Unfortunately we can't go with the simpler -> (u32, u32), because that forces a stack allocation instead of passing stuff through registers, but the bit-shifting approach is good enough - LLVM seems to correctly understand it as mostly a regalloc-hinting thingie.
I'm experimenting with __udivmodqi4 and get the same code gen using naked_asm with the gcc implementation.
#[naked]
pub unsafe extern "C" fn __udivmodqi4() {
// r25: remainder
// r24: dividend, quotient
// r22: divisor
// r23: loop counter
core::arch::naked_asm!(
"clr r25", // clear remainder
"ldi r23, 8", // init loop counter
"lsl r24", // shift dividend
// brne target
"rol r25", // shift dividend into remainder
"cp r25, r22", // compare remainder & divisor
"brcs 2", // remainder <= divisor
"sub r25, r22", // restore remainder
// brcs target
"rol r24", // shift dividend (with CARRY)
"dec r23", // decrement loop counter
"brne -14",
"com r24", // complement result (C flag was complemented in loop)
"ret",
);
}
naked_asm errors if you try to use non-integer loop labels, so I had to hard-code the offsets.
I was thinking it would be fun to try implementing the algorithm in Rust, but I don't know how to express the mapping between the input/output parameters and the registers required by the calling convention. Does that limit us to an asm-only solution?
I assume we'd need to implement the calling convention somewhere to allow us to pub extern "AvrDiv" fn __udivmodqi4(n: u8, d: u8) -> (u8, u8) { ... }
naked_asmerrors if you try to use non-integer loop labels, so I had to hard-code the offsets.
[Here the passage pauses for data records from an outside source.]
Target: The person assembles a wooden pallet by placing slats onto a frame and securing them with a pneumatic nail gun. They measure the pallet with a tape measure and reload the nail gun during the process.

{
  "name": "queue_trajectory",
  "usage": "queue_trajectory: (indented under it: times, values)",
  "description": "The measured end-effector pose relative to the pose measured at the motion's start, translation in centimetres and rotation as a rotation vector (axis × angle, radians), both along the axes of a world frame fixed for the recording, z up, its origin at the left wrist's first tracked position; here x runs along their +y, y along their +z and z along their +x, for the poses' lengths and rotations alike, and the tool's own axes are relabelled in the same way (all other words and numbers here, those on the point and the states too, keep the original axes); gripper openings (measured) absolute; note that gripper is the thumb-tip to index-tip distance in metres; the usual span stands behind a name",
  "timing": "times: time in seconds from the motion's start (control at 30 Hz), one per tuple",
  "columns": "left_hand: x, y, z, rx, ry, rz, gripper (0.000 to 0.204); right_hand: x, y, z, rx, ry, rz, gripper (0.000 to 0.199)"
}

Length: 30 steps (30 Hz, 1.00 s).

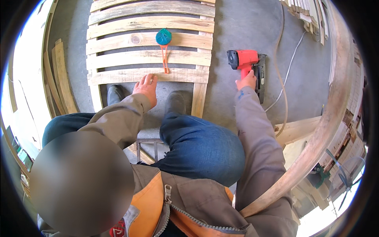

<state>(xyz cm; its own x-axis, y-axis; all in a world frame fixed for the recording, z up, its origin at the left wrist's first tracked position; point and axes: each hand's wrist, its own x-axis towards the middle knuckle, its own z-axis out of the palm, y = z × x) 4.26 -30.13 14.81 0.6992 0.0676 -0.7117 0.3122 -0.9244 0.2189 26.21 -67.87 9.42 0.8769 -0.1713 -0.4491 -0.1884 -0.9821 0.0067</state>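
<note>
My right hand (246,81) is wrapped round the handle of a red and black nail gun (247,58), held right of a slatted wooden frame. My left hand (147,90) rests with its fingers laid on the nearest slat (114,76) of that frame, thumb a little apart. Several pale slats lie crosswise over two side rails (199,96), with gaps between them. On the slats just beyond my left hand lies a round teal tape measure (164,36) with an orange loop strap (166,61).
Loose boards (63,77) lie on the left. A tan hose (279,67) and a white cable (291,61) run over the grey floor at right. A long wooden pole (335,98) crosses the right side, with stacked wood (306,12) beyond. My boots (175,103) are at the frame's near end.
</note>
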Motion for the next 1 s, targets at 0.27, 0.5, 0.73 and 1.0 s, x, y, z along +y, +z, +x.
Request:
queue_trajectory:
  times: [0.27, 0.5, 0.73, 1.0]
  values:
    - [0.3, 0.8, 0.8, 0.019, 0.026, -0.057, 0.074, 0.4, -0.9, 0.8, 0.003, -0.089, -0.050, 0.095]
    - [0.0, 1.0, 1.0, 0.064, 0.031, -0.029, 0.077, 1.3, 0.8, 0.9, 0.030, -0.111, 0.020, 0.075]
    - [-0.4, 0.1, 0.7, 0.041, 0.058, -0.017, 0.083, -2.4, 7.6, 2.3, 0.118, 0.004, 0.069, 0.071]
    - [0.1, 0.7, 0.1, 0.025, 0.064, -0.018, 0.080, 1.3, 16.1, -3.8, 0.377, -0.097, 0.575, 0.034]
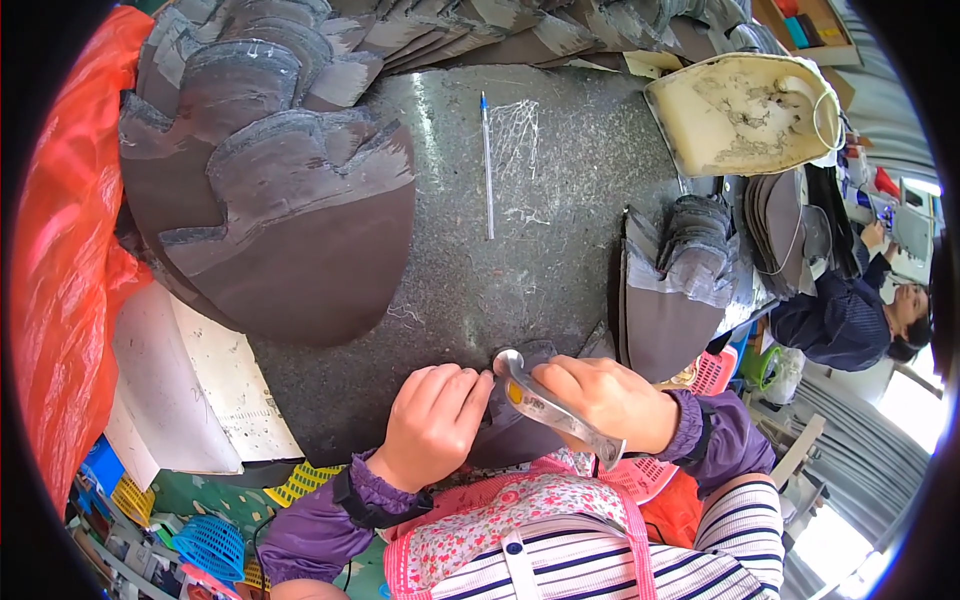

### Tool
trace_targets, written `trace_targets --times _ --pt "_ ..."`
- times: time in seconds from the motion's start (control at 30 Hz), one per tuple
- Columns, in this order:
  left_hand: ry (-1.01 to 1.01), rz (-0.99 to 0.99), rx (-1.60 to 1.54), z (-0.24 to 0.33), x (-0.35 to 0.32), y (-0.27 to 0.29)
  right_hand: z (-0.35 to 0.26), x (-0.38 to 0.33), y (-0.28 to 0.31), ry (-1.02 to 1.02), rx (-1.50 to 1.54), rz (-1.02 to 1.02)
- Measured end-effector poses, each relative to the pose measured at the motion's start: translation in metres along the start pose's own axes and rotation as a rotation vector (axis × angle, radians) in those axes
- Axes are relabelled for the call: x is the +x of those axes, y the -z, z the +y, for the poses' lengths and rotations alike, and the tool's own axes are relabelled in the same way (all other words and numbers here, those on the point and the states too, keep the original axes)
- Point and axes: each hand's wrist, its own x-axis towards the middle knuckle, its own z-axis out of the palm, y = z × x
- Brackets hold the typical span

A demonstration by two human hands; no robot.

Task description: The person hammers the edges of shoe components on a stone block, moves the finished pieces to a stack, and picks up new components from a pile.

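Right hand (pixel 600 395) is closing its fingers round a worn silvery metal hand tool with a rounded head (pixel 545 400), gripping it mid-shaft so the head is sitting right at the top edge of a small dark brown leather-like cut piece (pixel 520 425). Left hand (pixel 435 420) is curling into a loose fist, knuckles up, fingers together and pressing down on that same piece just beside the tool head. The piece itself is lying at the near edge of the dark speckled stone worktop (pixel 560 200), right in front of the person's floral pink apron (pixel 500 530).

Room-wise, the middle of the slab is the only open bit. A slim blue-capped ballpoint pen (pixel 488 165) is lying there, well apart from the hands, next to some scratchy white marks. On the left a big fanned stack of dark brown curved pieces (pixel 280 200) is taking up a lot of the surface, its lower rounded edge coming near the left hand. On the right a smaller stack of the same brown pieces (pixel 675 280) is sitting near the right hand, hanging close to the slab's right edge. A cream-coloured tray smeared with dried residue (pixel 745 110) is resting at the far right corner. An orange plastic sheet (pixel 60 250) is bunching along the left side. Another person in dark blue (pixel 850 320) is working off to the right, well clear.
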Motion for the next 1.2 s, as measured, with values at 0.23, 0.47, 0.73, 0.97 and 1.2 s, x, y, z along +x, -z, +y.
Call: trace_targets --times 0.23,0.47,0.73,0.97,1.2 --pt "0.165 0.079 -0.022 0.007 -0.007 -0.001 -0.001 0.003 0.003 0.009 0.007 -0.054" --pt "0.104 0.070 0.114 0.015 -0.014 -0.009 -0.002 0.006 0.001 0.047 0.018 -0.028" --pt "0.322 0.136 -0.059 0.021 -0.018 -0.010 -0.003 0.007 0.001 0.047 -0.011 -0.077" --pt "0.278 0.186 -0.021 0.023 -0.018 -0.016 -0.005 0.008 0.001 0.060 -0.031 -0.056" --pt "0.245 0.198 0.035 0.027 -0.023 -0.016 -0.007 0.011 -0.001 0.053 -0.068 -0.107"
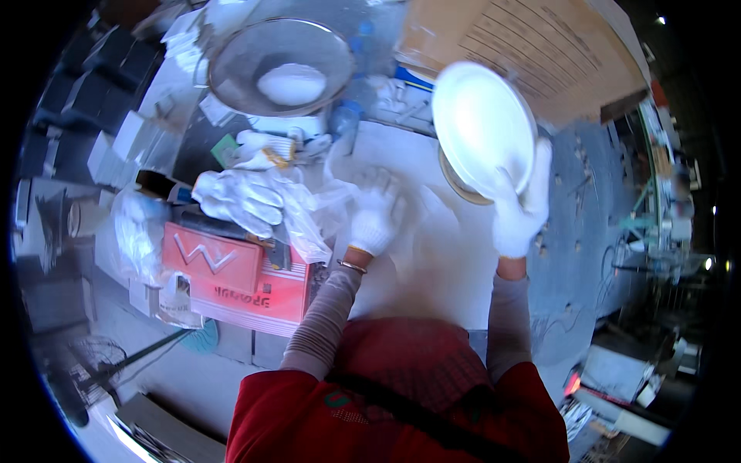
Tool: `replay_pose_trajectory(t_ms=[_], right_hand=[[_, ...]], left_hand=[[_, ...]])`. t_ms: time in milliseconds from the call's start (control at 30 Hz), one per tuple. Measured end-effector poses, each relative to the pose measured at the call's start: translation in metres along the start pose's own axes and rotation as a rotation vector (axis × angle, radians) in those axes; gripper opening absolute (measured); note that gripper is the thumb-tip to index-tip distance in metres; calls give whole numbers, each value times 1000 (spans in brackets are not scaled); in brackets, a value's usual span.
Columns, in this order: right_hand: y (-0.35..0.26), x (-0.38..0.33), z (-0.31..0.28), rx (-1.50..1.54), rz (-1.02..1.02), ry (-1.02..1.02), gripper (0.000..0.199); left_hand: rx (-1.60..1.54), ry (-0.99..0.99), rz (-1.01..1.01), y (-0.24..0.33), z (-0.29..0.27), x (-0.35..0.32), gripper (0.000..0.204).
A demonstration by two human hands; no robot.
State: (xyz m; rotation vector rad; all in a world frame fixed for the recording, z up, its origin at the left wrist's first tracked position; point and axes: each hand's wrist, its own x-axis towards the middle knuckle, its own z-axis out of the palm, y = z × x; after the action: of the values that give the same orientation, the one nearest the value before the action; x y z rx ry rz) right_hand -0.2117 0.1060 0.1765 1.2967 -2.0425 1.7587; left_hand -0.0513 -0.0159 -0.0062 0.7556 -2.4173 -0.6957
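My right hand (523,207), in a white glove, grips the lower rim of a round white plate (482,125) and holds it tilted above the white work surface (440,255). Part of a tan disc (460,187) shows just beneath the plate. In a white glove too, my left hand (376,213) rests palm down on the white surface, fingers spread, holding nothing. Crumpled clear plastic wrap (309,220) lies just left of that hand. A spare pair of white gloves (238,198) lies further left.
A metal bowl (279,65) with a white mound inside stands at the back. A red box (235,278) sits at the left front. A large cardboard box (525,46) stands at the back right. Small boxes and bags crowd the left side.
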Motion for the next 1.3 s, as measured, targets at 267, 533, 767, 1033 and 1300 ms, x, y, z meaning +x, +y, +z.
replay_pose_trajectory(t_ms=[267, 533, 767, 1033, 1300], right_hand=[[26, -118, -132, 192, 501, 472, 75], [40, -185, -156, 338, 643, 618, 79], [40, -181, -145, 330, 621, 655, 73], [49, -187, -156, 280, 642, 693, 67], [59, -197, -159, 372, 717, 771, 63]], left_hand=[[42, -211, 352, 30, 36, 44, 52], [-251, -322, 656, 25, 32, 22, 40], [-357, -299, 702, 24, 34, 57, 38], [-200, -503, 830, 36, 47, 62, 42], [-240, -745, 773, 61, 7, 61, 56]])
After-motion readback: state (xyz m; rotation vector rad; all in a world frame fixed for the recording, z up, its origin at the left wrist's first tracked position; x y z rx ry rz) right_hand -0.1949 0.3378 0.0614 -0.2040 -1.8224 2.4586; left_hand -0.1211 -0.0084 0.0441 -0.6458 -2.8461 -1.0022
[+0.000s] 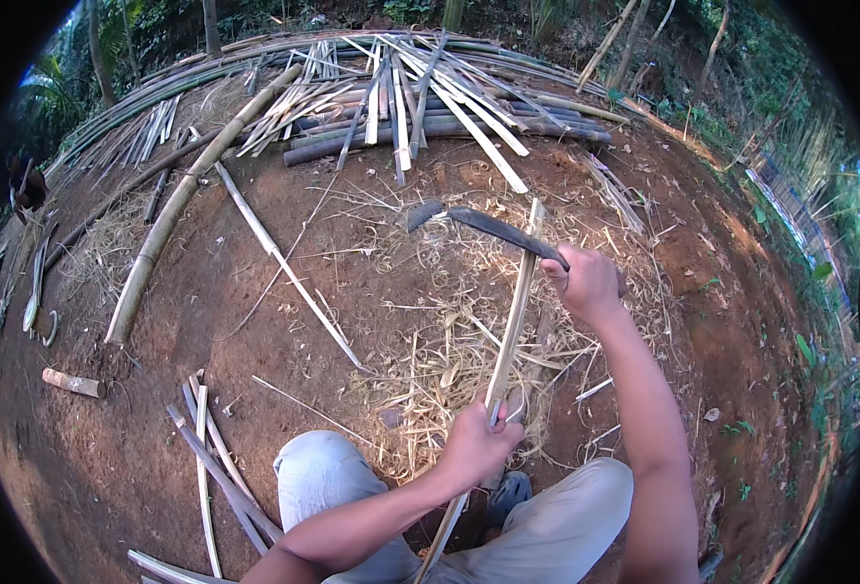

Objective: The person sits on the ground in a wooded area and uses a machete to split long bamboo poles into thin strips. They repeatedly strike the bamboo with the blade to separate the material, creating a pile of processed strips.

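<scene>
A long pale bamboo strip slants up from between my knees. My left hand is closed around its lower half. Closed on the handle of a machete is my right hand. The machete's dark, slightly curved blade points left and crosses the strip near its upper end; whether the edge touches the wood I cannot tell. A small dark piece shows just beyond the blade tip, its kind unclear. Curled bamboo shavings lie heaped on the ground under the strip.
Bamboo poles and split strips are piled at the far side. A thick bamboo pole and a thinner stick lie at left. More strips rest beside my left knee. A short cut piece sits farther left.
</scene>
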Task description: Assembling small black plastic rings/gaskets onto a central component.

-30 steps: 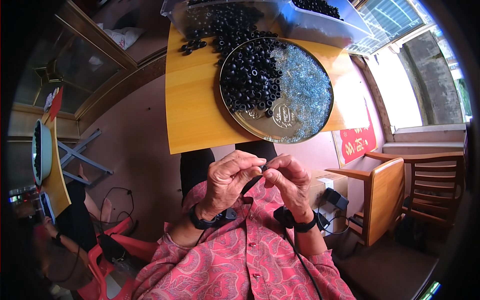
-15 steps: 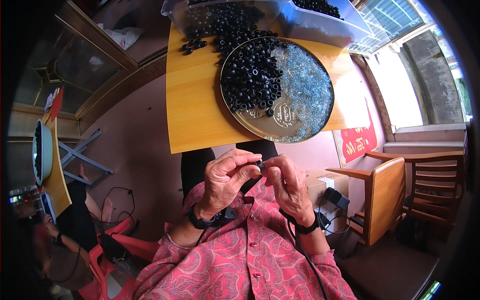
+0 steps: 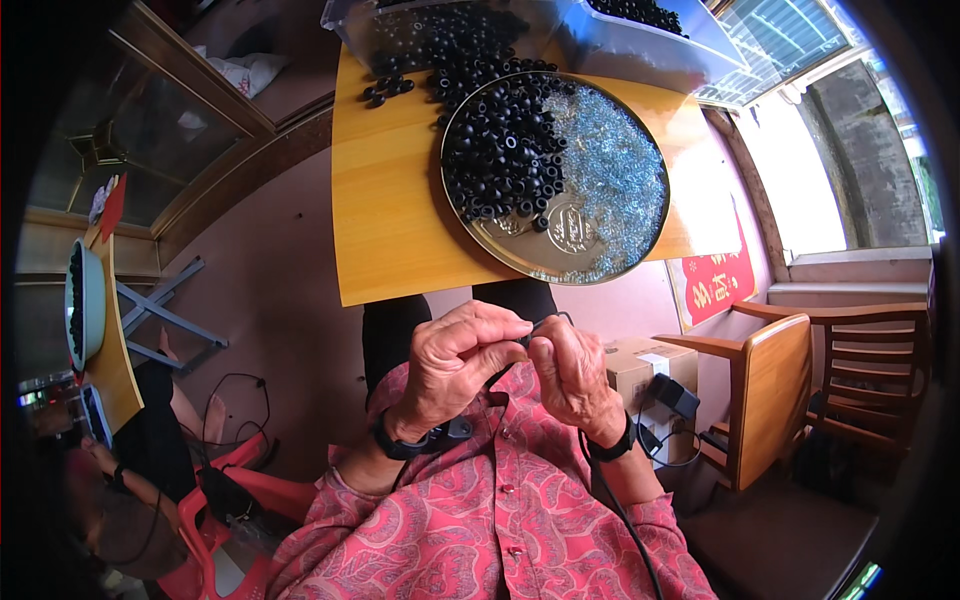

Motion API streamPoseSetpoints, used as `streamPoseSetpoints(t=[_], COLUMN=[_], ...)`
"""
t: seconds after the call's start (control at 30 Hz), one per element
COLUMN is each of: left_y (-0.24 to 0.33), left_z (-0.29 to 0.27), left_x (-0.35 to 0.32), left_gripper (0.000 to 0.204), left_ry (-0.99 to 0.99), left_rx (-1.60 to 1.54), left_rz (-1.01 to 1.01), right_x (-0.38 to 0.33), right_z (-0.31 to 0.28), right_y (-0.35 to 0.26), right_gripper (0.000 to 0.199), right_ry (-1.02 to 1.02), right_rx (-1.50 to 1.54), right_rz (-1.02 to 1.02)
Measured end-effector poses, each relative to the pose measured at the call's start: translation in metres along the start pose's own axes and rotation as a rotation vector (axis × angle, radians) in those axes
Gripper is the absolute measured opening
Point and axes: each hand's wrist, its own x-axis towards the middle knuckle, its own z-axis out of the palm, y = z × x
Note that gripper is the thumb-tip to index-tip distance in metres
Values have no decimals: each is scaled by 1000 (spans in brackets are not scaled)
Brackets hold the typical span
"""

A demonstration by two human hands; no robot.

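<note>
Black ring (image 3: 528,338) pinched between left hand (image 3: 455,365) and right hand (image 3: 570,372), each grip clamped (held chest-high).

A small dark piece (image 3: 538,327), pinched between the left hand (image 3: 462,365) and right hand (image 3: 570,372), is mostly hidden by fingers.

Single head view, fisheye, looks steeply down from above. Hands close, centre-low: left hand (image 3: 462,370), right hand (image 3: 570,375). Wooden table (image 3: 390,220) farther up frame. Edges bend at rim.

A home workroom: wooden chair (image 3: 800,390), table (image 3: 400,220) heaped with black rings (image 3: 500,150).
</note>
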Motion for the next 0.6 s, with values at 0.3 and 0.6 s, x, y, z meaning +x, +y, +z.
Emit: streamPoseSetpoints(t=[0.3, 0.6], left_y=[-5, -7], left_z=[0, -2], left_x=[2, 6], left_gripper=[19, 19], left_ry=[-12, -17], left_rx=[-12, -5], left_rz=[131, 191], right_x=[-2, -1], right_z=[3, 1], right_y=[-23, -25], right_gripper=[23, 33], right_ry=[58, 20], right_rx=[242, 876], right_rz=[258, 667])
Integer labels should work here through right? So brne target gets 1: and brcs target gets 2:, the jumps become brcs 2f and brne 1b.
I was thinking it would be fun to try implementing the algorithm in Rust, but I don't know how to express the mapping between the input/output parameters and the registers required by the calling convention. Does that limit us to an asm-only solution?
I assume we'd need to implement the calling convention somewhere to allow us to
pub extern "AvrDiv" fn __udivmodqi4(n: u8, d: u8) -> (u8, u8) { ... }
It is possible to add compiler support for this ABI and implement it that way. That probably doesn't have to happen though - it's only needed a couple of places in this crate and likely nowhere else in the ecosystem, so lang/compiler support would be pretty heavy handed.
One option is to "trampoline" ABIs by using naked_asm! to interface between the custom ABI and whatever extern "C" is then call A rust-written function, like we do around here https://github.com/rust-lang/compiler-builtins/blob/9978a8b06b7c1b53a6c503a2bfe7aea9ba6ca98b/compiler-builtins/src/arm.rs#L23-L77. The routine is so short though that I assume the overhead wouldn't be worth it.
So, feel free to submit a PR adding what you have there :) we don't need to add everything at once. edit: you beat me to it
I want to mention that I've known that the assembly for my division functions would blow up into an absolute monstrosity the more levels of functions there are and the smaller the registers are. I oriented around delegating to half size divisions to make a larger division, but LLVM would inline nest things which would tend to quadratic code complexity. The way I would do it for 8 and maybe 16 bit microcontrollers, given enough time, is to use a common set of byte-slice-based functions for addition, multiplication, etc. The same division function can be used for everything from u16 to u128 by transmuting &uX to &[u8] and &mut uX to &mut [u8], then giving these to the common functions. This would give the smallest binary and stack size which is really the priority on these small devices. This is actually what my awint crate does, in fact it has special casing to use u8 digits on AVR to make it more than viable. However, in the case of division specifically, good 'ole binary division is the best approach considering that multiplication has do be done bit by bit anyway. https://github.com/rust-lang/compiler-builtins/blob/9978a8b06b7c1b53a6c503a2bfe7aea9ba6ca98b/compiler-builtins/src/int/specialized_div_rem/binary_long.rs#L54 for example. Probably, the one good optimization to make is that there should be combined lhs += rhs << shift and lhs -= rhs << shift functions for implementing multiplication and division. You can brute-force test smaller cases to make sure they are correct, and rely on the fuzzing framework to check the rest.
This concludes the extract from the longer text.